Financial Planning Fridays #18: The Yeild Curve

Today we wanted to talk with you about the yield curve and how it impacts where and how you should be allocating your money kept in cash and bonds.

The yield curve is an illustration that shows the interest rates of bonds at different maturity dates. A maturity date is more simply known as the date on which you will receive your return of principal for any money you’ve invested in a bond.

Typically, in the yield curve we see most often, the further out the maturity date of the bonds, the more annual interest that bond pays the investor. This rewards you for taking on the risk of holding a bond until a date well into the future where the unknowns of interest rate movements come more into play.

However, as of December 8th, 2022, this is what the treasury yield curve looks like:

As you can see, this yield curve looks very different from the more common one.

It’s currently inverted, which means that investors are being paid more to hold their bonds for a shorter period of time than a longer one.

We see this type of curve most often when investors believe that rates may begin to fall in the future, and they are consequently comfortable locking in a lower rate for a longer maturity.

As demand for these long-term bonds go up, the price goes up accordingly. Because a bond’s yield is inversely correlated to its price, the yield curve inverts.

As you can see, a 1-year Treasury Bill is yielding about 4.7% while a 30-year Treasury Bond is only yielding about 3.5%.

Because of this, and wanting to maintain flexibility, we at Presilium are continuing to keep the bond portion of our client’s accounts in short-term, high quality bonds.

This is a situation that we will continue to monitor and evaluate for you as we look for an opportunity to increase the yield on your bond positions.

We also wanted to call attention to a recent article published in the Wall Street Journal: The $42 Billion Question: Why Aren’t Americans Ditching Big Banks?

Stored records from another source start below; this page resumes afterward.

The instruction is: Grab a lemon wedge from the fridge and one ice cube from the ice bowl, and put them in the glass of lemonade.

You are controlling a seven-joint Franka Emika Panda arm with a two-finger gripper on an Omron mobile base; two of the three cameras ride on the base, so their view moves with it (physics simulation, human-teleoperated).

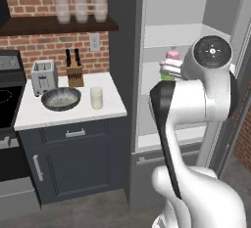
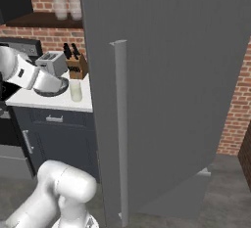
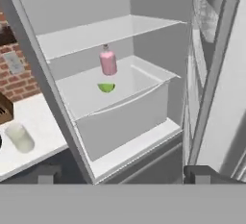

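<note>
A simulated kitchen with brick walls. The fridge [image 1: 128, 51] stands open, its door [image 2: 166, 90] swung wide toward the right, the long bar handle [image 2: 120, 124] facing the right base camera. Inside are white shelves.

On a middle shelf [image 3: 81, 91] lies the lemon wedge [image 3: 106, 87], a small green crescent, just in front of a pink bottle [image 3: 108, 62] with a white cap. The two sit close together; whether they touch cannot be told.

The white arm reaches toward the fridge opening. In the hand view, the gripper [image 3: 122, 174] shows two dark fingertips set far apart at the bottom edge, with nothing between them. It is well short of the wedge, outside the shelf.

Left of the fridge, a white surface [image 1: 110, 110] carries the ice bowl [image 1: 61, 98], wide and dark with speckled ice, and just beside it on the right the glass [image 1: 96, 97] of pale lemonade. Behind them stand a silver toaster [image 1: 43, 76] and a knife block [image 1: 74, 74]. Three frosted glasses [image 1: 81, 4] sit on a high wall shelf.

Progress, as a judgement: only the fridge door is dealt with. The wedge is untouched on its shelf, and no wedge or ice cube can be made out in the glass. Both pickups and both drops appear left to do.
</note>
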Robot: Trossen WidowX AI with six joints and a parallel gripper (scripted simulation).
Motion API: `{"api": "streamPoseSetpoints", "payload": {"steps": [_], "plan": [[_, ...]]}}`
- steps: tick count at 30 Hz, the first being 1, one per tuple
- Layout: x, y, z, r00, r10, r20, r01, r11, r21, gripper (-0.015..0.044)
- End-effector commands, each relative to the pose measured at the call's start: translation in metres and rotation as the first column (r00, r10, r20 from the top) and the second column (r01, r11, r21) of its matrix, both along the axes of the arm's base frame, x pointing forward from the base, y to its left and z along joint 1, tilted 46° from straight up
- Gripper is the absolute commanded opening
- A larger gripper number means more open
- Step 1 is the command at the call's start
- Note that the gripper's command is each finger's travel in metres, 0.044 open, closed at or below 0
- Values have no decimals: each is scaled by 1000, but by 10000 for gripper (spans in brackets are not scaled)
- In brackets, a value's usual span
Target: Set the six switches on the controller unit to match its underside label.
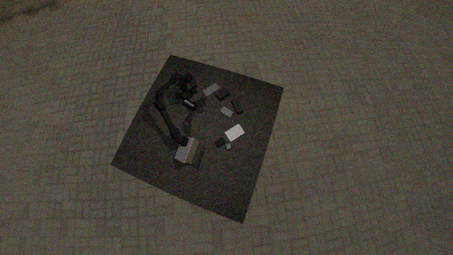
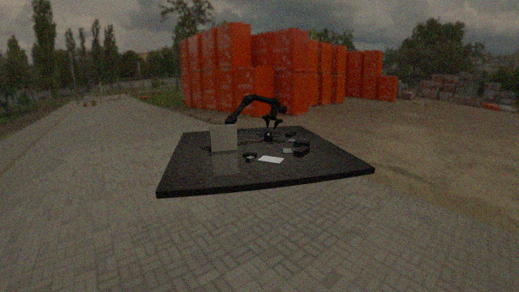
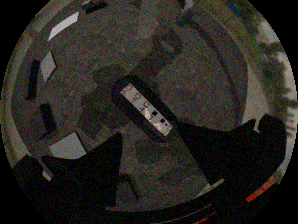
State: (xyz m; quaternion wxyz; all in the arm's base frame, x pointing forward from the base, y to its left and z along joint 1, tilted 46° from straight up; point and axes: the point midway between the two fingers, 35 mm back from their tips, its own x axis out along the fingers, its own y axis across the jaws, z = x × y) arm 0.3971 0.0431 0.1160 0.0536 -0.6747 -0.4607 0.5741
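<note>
The dark controller unit point(image 1: 190, 106) point(image 2: 268, 137) point(image 3: 118, 95) lies with its pale label strip point(image 1: 189, 103) point(image 3: 131, 93) facing up, so its switches are hidden beneath. In the wrist view the label carries a row of small squares with digits. Those toward the upper left look empty and two toward the lower right look filled; the noise hides the rest. My gripper point(image 2: 272, 126) point(image 3: 149, 131) is open and empty, with its fingers apart above the unit and not touching it.
A large pale box point(image 1: 184, 152) point(image 2: 223, 138) stands near the arm's base. A white sheet point(image 1: 235, 132) point(image 2: 271, 159), grey plates point(image 1: 211, 89) point(image 1: 226, 111) and dark modules point(image 1: 222, 94) point(image 1: 237, 106) point(image 1: 220, 142) lie around the unit on the dark bench point(image 1: 219, 184) point(image 2: 195, 178).
</note>
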Motion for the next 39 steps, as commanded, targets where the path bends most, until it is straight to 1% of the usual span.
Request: {"api": "streamPoseSetpoints", "payload": {"steps": [1,2,5,9,12,15,20,25,28,31,35,39], "plan": [[-1,4,2,969,165,182,-170,985,8,420],[-1,5,2,948,212,235,-219,976,2,440],[-1,7,3,855,345,386,-361,932,-33,440],[-1,10,5,667,494,558,-525,843,-119,440],[-1,12,6,486,578,655,-619,757,-208,440],[-1,15,8,281,635,720,-684,659,-313,440],[-2,19,10,-86,659,747,-717,480,-506,440],[-2,23,13,-441,597,670,-650,302,-698,440],[-3,25,14,-629,521,577,-564,205,-800,440],[-3,28,16,-785,420,455,-449,120,-885,440],[-4,31,18,-932,254,259,-259,32,-965,440],[-5,34,20,-997,66,40,-41,-19,-999,440]]}}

Similar to our discussion in Financial Planning Fridays # 13, the article highlights how the American public is unfortunately earning much less interest on their savings than they probably should be. While the five largest banks in the US hold nearly 50% of all funds kept in banks, they were only paying an average of 0.40% on those deposits – a missed opportunity totalling nearly $42 billion in interest for those Americans!